1. The introduction mentions that facial recognition has limitations and that QR codes have distance and angle limitations. This justifies the move to symbols, but it could be more explicit. Why symbols, and not other methods of unique identification?

Response 1: A paragraph is added to the end of the introduction section about the current methods’ vulnarabilities and our methods’ importance is highlighted.

2. The idea of ​​using symbols, does not detail how this solution integrates with existing ones or why it is more advantageous than other approaches.

Response 2: It is mentioned that battery usage, distance limitations, intrusiveness problems make identifying and tracking workers highly unpractical. Therefore, no current solution is used in this study. Instead, an object detection framework is used to detect objects.

We added at the introduction section, a tracking algorithm can be integrated to our identification system in order to ease tracking after every detection of a worker from their symbols placed on helmet. However, our main focus is not tracking for now, it will be our future work as we mentioned in the conclusion section.

3. Figure 5 could benefit from a better presentation. What were the considerations for choosing these symbols??

Response 3: The criteria to select symbols are summarized in the symbols section. Also, the symbol selection process is planned as a future work and added into the conclusion section.

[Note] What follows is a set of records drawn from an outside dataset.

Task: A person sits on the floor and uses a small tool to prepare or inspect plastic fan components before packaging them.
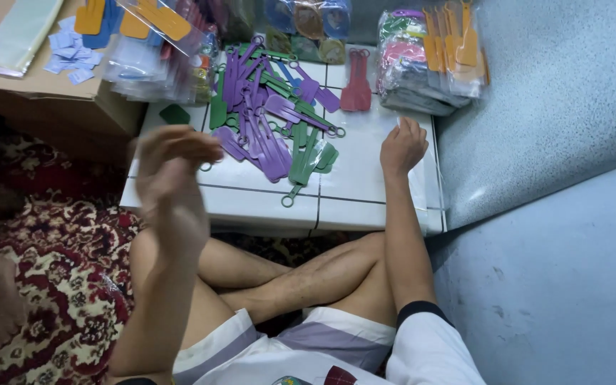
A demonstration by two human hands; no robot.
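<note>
A heap of flat plastic paddle-shaped pieces, purple (pixel 262 121) and green (pixel 308 153), lies on a low white tiled table (pixel 351 189). My left hand (pixel 169 171) hovers blurred above the table's left front corner, fingers curled and loose; I cannot tell if anything is in it. My right hand (pixel 402 146) rests on the table's right side, fingers pressing down on a clear plastic bag (pixel 415 178) that lies flat there. Two red pieces (pixel 356 89) lie behind it.
Bagged stacks of pieces with orange parts stand at the back right (pixel 429 60) and back left (pixel 158 50). A cardboard box (pixel 33 78) with clear bags and blue scraps is at left. My crossed legs sit on a patterned rug (pixel 58 285); a grey wall (pixel 550 107) is at right.
</note>
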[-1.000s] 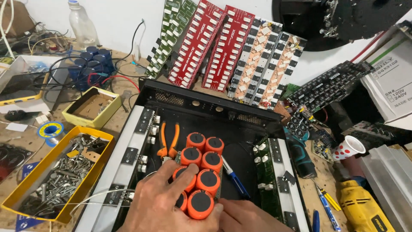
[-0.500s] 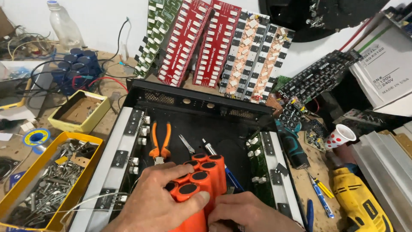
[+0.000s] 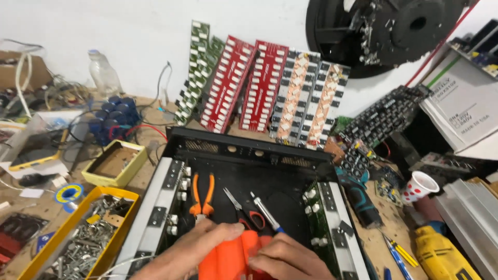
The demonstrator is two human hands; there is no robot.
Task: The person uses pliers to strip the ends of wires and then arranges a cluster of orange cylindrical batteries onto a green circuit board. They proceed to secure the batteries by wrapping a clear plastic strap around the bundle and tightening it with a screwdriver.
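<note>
Cluttered wooden workbench (image 3: pixel 155 116), carrying an open black metal chassis (image 3: pixel 249 150) directly ahead of both hands. Left of the left hand (image 3: pixel 194 249): long yellow tray (image 3: pixel 31 259) of screws and metal bits, with a smaller yellow box (image 3: pixel 115 163) beyond it. Right of the right hand (image 3: pixel 290 258): yellow drill (image 3: pixel 441 254), spotted paper cup (image 3: pixel 420 186). Far beyond, circuit boards (image 3: pixel 259 88) leaning against the wall.
</note>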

4. The process of generating symbols and applying them to the helmets (including variations in angle, lighting, scale) should be explained in much more detail.

Response 4: The symbol placement picture is added and corresponding paragraph included in the symbols section. They look upright when seen from the front.

5. The description of CNNs and YOLO is quite generic. The authors should focus more on the specific aspects of YOLOv5 and YOLOv8 that are relevant to their problem.

Response 5: The Yolov8 architecture diagram is removed.

YOLOv5 and YOLOv8 are most used methods at the time the study began. Their performance in speed and accuracy is very high especially their being single-stage detecting structure. And the one-stage situation is already mentioned in the CNN section.

6. Pseudocode is provided, but a more detailed explanation of each step, with a concrete visual example, would be helpful. How are the exceptions handled?

Response 6: Pseudocode is only for the ordering correction according to top-left locations of each detected symbol. The explanation of the algorihtm is added accordingly.

7. Figure 9 is hard to read.

Response 7: Their size increased now.

8. The results are not commented enough.

Response 8: The results section is divided into two sub-sections and improved.

9. A discussion section is missing where several aspects should be presented, such as: why YOLOv5 outperforms YOLOv8 at greater distances, despite the fact that YOLOv8 is considered more advanced in some respects, The impact of camera resolution and symbol size on distance performance, Which symbol combinations are more robust at distance and why, The importance of "confidence averages" and how they correlate with distance, Why certain shapes are detected better than others, complexity, computational time, implementation in a real system, etc.

Response 9: Symbol size and camera resolution were not studied in this work. According to our trained dataset, some symbols appear more than others. That would effect detection performance of some over others.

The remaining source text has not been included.